> [WHAT YOU SHOULD DO]
Nothing outside the range below should be printed. Output exactly the lines from the line with "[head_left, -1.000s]" to the line with "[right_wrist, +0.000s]", both included.
━━━ SUPPLIED ENTRIES ━━━
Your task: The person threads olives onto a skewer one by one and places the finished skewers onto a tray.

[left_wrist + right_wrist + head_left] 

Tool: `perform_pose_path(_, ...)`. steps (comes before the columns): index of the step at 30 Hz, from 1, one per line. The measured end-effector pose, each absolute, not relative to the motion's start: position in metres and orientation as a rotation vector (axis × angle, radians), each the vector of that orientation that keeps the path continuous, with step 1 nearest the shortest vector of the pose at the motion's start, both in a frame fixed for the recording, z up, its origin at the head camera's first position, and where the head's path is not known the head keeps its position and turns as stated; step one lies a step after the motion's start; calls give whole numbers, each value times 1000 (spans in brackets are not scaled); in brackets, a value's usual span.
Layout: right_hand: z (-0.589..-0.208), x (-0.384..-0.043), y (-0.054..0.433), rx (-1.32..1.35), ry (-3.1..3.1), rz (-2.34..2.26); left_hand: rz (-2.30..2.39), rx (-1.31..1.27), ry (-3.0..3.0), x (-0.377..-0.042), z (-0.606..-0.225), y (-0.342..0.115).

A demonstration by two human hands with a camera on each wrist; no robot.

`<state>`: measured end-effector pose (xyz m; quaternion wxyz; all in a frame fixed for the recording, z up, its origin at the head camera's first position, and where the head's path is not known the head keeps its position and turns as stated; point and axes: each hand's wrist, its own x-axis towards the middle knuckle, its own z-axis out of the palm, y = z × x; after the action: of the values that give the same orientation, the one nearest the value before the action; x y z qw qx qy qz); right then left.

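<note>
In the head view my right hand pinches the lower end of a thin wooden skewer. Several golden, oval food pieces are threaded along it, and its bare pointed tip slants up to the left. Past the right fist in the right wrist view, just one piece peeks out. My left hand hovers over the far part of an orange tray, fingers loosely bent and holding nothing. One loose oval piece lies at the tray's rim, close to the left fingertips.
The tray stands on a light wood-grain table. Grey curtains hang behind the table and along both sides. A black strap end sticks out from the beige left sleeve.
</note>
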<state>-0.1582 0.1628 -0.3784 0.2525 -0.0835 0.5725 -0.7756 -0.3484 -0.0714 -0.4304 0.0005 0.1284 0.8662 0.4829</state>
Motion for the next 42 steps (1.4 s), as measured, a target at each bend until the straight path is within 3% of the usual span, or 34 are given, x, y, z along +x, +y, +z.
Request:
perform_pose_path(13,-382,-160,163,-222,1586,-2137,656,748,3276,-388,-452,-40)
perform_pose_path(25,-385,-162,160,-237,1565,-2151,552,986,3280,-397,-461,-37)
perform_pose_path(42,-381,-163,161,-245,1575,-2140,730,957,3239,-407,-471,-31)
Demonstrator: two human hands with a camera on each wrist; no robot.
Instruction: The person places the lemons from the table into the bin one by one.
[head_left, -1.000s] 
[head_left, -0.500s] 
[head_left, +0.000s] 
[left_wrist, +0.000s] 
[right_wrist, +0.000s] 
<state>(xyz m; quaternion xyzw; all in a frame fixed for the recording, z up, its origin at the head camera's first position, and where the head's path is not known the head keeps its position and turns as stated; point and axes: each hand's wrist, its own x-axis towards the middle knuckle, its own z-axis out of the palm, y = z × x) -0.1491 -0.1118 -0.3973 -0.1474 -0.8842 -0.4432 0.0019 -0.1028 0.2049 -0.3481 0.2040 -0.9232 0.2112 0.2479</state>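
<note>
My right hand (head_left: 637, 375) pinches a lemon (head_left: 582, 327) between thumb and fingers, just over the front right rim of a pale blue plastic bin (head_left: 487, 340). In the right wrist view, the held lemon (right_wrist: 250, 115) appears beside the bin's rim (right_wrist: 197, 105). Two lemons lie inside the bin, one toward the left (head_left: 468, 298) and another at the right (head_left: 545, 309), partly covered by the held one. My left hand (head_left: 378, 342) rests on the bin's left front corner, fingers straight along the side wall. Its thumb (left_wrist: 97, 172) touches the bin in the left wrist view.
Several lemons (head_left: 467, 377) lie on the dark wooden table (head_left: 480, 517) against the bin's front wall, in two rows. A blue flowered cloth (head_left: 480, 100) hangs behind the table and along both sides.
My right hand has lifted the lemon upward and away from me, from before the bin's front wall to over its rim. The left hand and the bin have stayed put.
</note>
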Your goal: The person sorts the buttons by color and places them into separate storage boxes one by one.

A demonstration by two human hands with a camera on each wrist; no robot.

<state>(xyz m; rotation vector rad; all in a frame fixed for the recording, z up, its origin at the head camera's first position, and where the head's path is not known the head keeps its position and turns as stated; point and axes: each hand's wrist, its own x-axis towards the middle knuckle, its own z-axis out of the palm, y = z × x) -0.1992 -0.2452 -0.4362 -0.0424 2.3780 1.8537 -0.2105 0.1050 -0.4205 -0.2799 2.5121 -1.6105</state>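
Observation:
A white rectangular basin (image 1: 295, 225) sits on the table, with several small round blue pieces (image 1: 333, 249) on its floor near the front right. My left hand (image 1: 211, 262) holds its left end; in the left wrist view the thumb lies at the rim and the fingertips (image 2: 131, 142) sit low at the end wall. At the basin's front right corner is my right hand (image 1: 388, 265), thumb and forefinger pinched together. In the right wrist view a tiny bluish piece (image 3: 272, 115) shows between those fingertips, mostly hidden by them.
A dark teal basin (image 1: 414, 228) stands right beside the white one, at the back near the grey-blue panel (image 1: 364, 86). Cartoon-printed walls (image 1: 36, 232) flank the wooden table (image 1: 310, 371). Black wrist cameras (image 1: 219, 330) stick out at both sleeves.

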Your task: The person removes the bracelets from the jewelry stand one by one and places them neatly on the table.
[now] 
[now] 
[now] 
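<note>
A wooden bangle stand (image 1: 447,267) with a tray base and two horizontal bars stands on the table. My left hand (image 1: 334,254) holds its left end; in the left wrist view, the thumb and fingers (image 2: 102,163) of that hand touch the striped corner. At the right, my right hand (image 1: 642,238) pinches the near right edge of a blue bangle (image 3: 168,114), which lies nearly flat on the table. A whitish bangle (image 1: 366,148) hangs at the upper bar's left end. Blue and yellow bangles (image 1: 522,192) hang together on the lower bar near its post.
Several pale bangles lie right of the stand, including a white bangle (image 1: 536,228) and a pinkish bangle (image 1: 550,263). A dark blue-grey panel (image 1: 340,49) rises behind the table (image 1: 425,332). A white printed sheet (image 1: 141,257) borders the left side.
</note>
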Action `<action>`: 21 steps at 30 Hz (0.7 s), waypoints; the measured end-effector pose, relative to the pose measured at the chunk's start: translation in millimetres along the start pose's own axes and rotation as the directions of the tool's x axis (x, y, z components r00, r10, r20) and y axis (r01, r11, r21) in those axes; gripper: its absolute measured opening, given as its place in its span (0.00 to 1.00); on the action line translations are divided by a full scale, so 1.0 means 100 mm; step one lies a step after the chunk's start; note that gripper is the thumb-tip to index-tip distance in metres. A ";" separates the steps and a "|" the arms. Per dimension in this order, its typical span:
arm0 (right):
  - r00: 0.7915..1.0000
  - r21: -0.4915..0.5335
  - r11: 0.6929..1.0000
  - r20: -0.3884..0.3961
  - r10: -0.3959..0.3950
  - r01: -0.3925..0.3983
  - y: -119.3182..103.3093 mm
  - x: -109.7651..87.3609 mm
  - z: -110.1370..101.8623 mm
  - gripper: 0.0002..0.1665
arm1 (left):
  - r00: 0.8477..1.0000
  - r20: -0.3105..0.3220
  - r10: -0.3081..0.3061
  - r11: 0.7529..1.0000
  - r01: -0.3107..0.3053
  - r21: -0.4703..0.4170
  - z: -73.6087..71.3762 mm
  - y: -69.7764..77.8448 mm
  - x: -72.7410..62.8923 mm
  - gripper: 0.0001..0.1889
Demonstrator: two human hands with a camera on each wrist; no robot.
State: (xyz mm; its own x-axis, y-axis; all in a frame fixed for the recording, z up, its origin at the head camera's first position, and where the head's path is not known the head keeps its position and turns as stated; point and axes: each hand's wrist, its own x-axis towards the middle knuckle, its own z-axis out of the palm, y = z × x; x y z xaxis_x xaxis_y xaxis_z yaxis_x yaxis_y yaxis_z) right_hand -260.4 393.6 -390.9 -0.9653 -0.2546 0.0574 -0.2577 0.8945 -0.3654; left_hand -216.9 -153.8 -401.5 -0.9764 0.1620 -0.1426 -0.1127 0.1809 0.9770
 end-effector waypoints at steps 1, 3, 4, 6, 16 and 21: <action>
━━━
> [PROBLEM SOLUTION]
[head_left, -1.000s] 
[head_left, -0.500s] 
[head_left, +0.000s] 
[left_wrist, +0.000s] 
[right_wrist, +0.000s] 

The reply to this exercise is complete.